In entrambi in casi il mondo animale è utilizzato per simboleggiare le inquietudini, le dipendenze, le angosce dell’uomo moderno, che lo spersonalizzano e lo destabilizzano di fronte alla diversità.

Un anonimo e fragile protagonista umano costruito da Fabio Carbone

Fabio Carbone è uno scrittore giovane, che conosce perfettamente le dinamiche del contesto lavorativo relative al mondo giovanile.

Il mondo ambivalente e precario dei call center diventa la straniante quotidianità del suo protagonista, Paolo.

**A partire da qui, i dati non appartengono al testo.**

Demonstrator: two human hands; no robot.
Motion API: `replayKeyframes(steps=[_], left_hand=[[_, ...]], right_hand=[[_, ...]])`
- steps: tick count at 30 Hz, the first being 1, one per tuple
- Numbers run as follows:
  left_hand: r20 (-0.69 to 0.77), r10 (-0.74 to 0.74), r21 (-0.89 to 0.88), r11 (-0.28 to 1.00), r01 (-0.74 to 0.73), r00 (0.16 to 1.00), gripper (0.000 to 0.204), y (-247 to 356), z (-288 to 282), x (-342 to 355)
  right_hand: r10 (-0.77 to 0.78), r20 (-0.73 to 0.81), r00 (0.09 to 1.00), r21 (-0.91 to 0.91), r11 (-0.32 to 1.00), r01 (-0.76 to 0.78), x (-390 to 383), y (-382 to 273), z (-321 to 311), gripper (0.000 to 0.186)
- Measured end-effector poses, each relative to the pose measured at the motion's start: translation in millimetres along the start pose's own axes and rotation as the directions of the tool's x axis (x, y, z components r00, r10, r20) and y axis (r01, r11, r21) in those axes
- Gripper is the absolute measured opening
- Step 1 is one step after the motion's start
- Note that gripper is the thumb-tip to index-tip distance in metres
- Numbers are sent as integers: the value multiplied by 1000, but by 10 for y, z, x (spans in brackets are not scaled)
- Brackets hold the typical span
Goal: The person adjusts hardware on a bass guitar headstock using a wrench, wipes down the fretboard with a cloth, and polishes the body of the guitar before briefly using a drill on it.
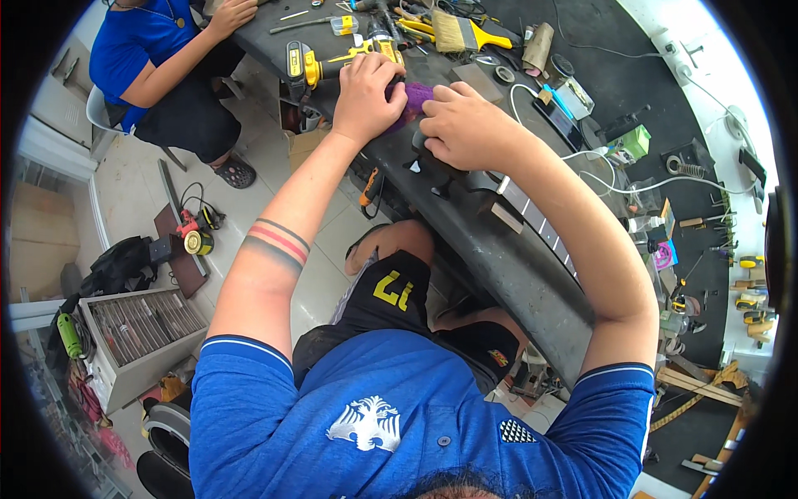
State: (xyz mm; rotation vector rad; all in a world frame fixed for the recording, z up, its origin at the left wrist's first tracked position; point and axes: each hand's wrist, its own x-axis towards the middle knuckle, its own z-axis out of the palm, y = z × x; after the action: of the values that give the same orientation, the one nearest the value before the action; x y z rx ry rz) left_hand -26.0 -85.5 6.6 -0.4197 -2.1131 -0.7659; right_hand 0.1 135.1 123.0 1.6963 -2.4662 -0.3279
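Note:
Between my hands, at the edge of the dark workbench [540, 283], is a fuzzy purple piece [420, 96] that looks like cloth or a scouring pad. My left hand [368, 96] is closed at its left end, fingers curled over. At its right end my right hand [465, 125] is closed too, knuckles up. Something dark lies under the right hand; its kind is hidden. Just beyond my left hand a yellow-and-black cordless drill [332, 62] lies on the bench. Past it is a wide paintbrush [455, 33] with a yellow handle.
Another person's arm [179, 62] rests at the bench's far left. A phone [559, 123], a green box [633, 143], white cables and many small tools crowd the right side. A drawer cabinet [145, 328] and a red power tool [187, 220] stand on the left.

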Motion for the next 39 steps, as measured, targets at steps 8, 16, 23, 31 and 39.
replayKeyframes(steps=[8, 16, 23, 31, 39], left_hand=[[8, 1, 0, 1000, -1, 1000, 21, -5, -20, -22], [11, -13, -1, 1000, 13, 1000, 21, 2, -60, -2], [31, -24, -6, 1000, 25, 999, 22, 16, -31, 22], [21, -17, -6, 1000, 17, 1000, 22, 43, -57, -12], [22, -20, -7, 1000, 20, 1000, 21, 21, -49, -18]], right_hand=[[7, -47, 999, 38, 999, -5, -8, -20, -27, 25], [0, -59, 998, -16, 1000, -1, 61, -67, -2, 28], [77, -142, 987, -20, 997, -81, 27, -27, -65, 26], [4, -85, 996, -35, 999, -7, 27, -125, -44, 17], [9, -70, 998, -32, 999, -11, -1, -120, -24, 21]])
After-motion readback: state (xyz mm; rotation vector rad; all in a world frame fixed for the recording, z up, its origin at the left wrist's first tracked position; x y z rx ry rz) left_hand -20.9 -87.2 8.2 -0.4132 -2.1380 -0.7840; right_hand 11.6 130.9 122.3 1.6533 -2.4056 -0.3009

Qui egli lavora da tempo, sebbene avesse inizialmente considerato tale impiego come temporaneo, in attesa di trovare di meglio.

E’ invece diventato il lavoro quotidiano, forse perché il meglio cercato da Paolo nel sud Italia, in una zona esplosa a livello turistico e non diversamente, proprio non c’è.

A Fabio Carbone non sfugge il senso di frustrazione che accompagna chi lavora soltanto per abitudine, per racimolare uno stipendio necessario, senza uno slancio impossibile in giornate lavorative stressanti e monotone.

Paolo mente ripetutamente al telefono sapendo di mentire, accusa i colpi delle risposte insofferenti, a volte degli insulti, se va bene dei rifiuti gentilmente espressi.

Non ha amici, ma solo colleghi ancora illusi che si sforzano di costruire reti di relazioni, condivisioni di pensieri, ma trovano in lui solo un muro di silenzio.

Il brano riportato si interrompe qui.